I could hear the boy's Noise, crying out, screaming, weeping. It hurt me. They were so sad, and they could express their feelings without having to actually scream or cry or do anything, really. Harper and I, on the other hand, couldn't express our feelings through Noise, so as I knew exactly what she was going through, I went and hugged her tight. She weeped so much that she made my shirt soggy.

We went to our beds a few hours after that, seeing as it was already half eleven. Toby came in to sleep in our bed because he was having a nightmare, but we didn't see Harper or Gus until morning. By then, Manchee was gone.


	3. Toby

**Chapter 2 - Toby**

Sometimes I worry about Toby. I'm never quite sure where his mind is at the time. Even with his Noise, he's quiet and he never seems to mind about anything. Hes intelligent, and I love him, but I'm not sure that he's really...well...there, half the time.

Todd doesn't seem to notice anything fairly different about him, but I can see that he's much quieter than Harper and Gus. I notice every day. Now that Manchee's gone as well, he's got worse. He doesn't talk to his siblings any more, and he only says please and thank you before and after meals. The others aren't as bad as him because they didn't know Manchee for as long. They will never forget him, but it will be easier to push it to the back of their minds than it will be for Toby.
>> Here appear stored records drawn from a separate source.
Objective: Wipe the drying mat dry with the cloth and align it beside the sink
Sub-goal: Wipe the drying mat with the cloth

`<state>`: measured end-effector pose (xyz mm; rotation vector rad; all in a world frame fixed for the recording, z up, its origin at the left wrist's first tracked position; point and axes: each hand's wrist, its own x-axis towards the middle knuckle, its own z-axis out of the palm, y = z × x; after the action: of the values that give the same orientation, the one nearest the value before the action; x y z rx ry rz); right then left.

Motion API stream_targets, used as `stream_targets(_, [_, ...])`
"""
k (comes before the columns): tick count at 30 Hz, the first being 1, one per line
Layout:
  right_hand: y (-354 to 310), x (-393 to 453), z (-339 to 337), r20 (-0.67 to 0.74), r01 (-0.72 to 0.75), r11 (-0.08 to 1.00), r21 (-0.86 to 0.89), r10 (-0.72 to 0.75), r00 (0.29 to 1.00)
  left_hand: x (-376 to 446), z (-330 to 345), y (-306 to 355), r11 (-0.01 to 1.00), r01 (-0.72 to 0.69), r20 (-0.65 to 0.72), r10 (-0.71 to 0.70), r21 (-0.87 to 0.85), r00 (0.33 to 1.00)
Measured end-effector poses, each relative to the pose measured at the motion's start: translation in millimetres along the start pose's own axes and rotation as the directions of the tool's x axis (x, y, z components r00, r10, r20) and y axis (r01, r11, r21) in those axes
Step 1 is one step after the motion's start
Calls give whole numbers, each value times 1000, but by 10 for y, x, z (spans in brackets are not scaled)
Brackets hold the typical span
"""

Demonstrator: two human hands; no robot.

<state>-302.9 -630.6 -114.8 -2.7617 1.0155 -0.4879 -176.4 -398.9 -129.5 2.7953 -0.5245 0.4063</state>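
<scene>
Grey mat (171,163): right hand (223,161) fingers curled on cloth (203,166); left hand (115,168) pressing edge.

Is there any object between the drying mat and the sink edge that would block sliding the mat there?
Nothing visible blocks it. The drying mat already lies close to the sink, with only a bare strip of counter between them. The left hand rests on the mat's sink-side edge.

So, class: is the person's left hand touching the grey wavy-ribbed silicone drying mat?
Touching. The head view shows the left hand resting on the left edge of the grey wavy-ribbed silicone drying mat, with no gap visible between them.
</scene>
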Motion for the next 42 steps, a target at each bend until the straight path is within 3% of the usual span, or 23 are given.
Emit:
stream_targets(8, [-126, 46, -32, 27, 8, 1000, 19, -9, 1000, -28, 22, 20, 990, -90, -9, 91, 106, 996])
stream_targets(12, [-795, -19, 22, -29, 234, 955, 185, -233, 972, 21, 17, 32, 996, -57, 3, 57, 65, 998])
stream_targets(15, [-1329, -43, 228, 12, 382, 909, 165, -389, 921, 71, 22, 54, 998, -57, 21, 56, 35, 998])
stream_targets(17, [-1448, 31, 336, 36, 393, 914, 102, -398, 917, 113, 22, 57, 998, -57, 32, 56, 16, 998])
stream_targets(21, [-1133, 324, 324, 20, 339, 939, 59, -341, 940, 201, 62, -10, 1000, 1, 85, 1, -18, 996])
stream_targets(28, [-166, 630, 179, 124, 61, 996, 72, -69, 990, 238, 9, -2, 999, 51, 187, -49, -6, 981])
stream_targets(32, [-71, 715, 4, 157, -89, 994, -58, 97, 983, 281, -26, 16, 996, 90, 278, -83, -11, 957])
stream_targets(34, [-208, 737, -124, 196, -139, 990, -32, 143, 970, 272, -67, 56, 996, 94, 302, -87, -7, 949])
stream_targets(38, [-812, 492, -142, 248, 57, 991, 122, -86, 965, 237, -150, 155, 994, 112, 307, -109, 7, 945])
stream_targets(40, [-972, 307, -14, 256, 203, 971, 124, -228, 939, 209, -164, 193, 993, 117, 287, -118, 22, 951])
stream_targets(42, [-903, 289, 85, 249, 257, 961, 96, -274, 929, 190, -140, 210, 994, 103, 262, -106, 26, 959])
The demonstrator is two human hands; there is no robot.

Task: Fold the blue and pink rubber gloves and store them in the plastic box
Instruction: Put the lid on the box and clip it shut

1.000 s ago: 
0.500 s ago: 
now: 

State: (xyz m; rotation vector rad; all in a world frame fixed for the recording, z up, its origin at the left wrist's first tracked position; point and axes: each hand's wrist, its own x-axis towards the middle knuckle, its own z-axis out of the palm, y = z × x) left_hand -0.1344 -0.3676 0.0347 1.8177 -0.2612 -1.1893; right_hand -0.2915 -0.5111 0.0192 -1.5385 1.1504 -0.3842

I saw him earlier. His tussled blonde curls were in his pillow and he was curled up into a tight ball. I sat on the end of his bed and started to stroke his feet gently. He looked up. Tears stained his face, and his green eyes were bloodshot from rubbing them too much.

We sat in silence for a few minutes, and then he spoke. "I miss him already, ma," He whispered. "Already." I nodded in agreement and stroked his hair. I whispered words to him. Words that didn't know, that I made up on the spot. But they soothed me, and I guess that they soothed him too, because he laid back down on the bed and curled up again. Soon enough, he was asleep, and I left. We had to wake him back up again for supper.

Todd tried to make interesting conversation with the family while we ate, but it died out after about ten minutes. The children were quiet - apart from the boy's Noise, obviously - and straight afterwards they had baths and went to bed.

I flopped down in mine and Todd's bed when they were all settled. He was already in there, reading the remains of his mother's book. "It's okay, you know," I said to him, taking a book of my own off the shelf. "To feel sad."

He looked at me, and said slowly, after a little while. "I do." He then sighed, put the book down and turned off the light. "I just don't know how to show it." I looked at him, his face only lit up by my dim lamp on my bedside table, and I felt sorry for him. Manchee had been his best friend and his only friend for years, and now he was gone and Todd was only left with his pups. I couldn't read anymore, so I put my book down and switched off my lamp, then laid down next to him and abruptly fell asleep.


	4. Harper

**Chapter 3 - Harper**

Harper is no way near as bad as Toby has become. She is quieter now, which, unlike Toby, scares Todd because now it adds to her Noiselessness. I try to take care of her like I did with Toby, but he let me comfort him, and she tries to stay away from me. Well, I guess we all have our different ways of mourning.

Yesterday I saw her on the swing in the back garden, her face still, like a china doll. She didn't react as I walked over - lost in thought, probably. The swing was lulling, swaying back and forth, back and forth, back and forth. "Hey, Harper," I said slowly, not wanting to shock her. Still, she didn't respond or give me any sign that she'd heard me. The swing was now moving so slowly that it almost wasn't moving at all. I sighed. "Look, I know you're sad, okay," She looked up at me briefly and then down at the floor again. "But you can't let Manchee's passing affect you as much as it is. We will all miss him dearly, but we must move on. It is the way of life." I didn't expect her to respond, and she didn't. I walked back to the house.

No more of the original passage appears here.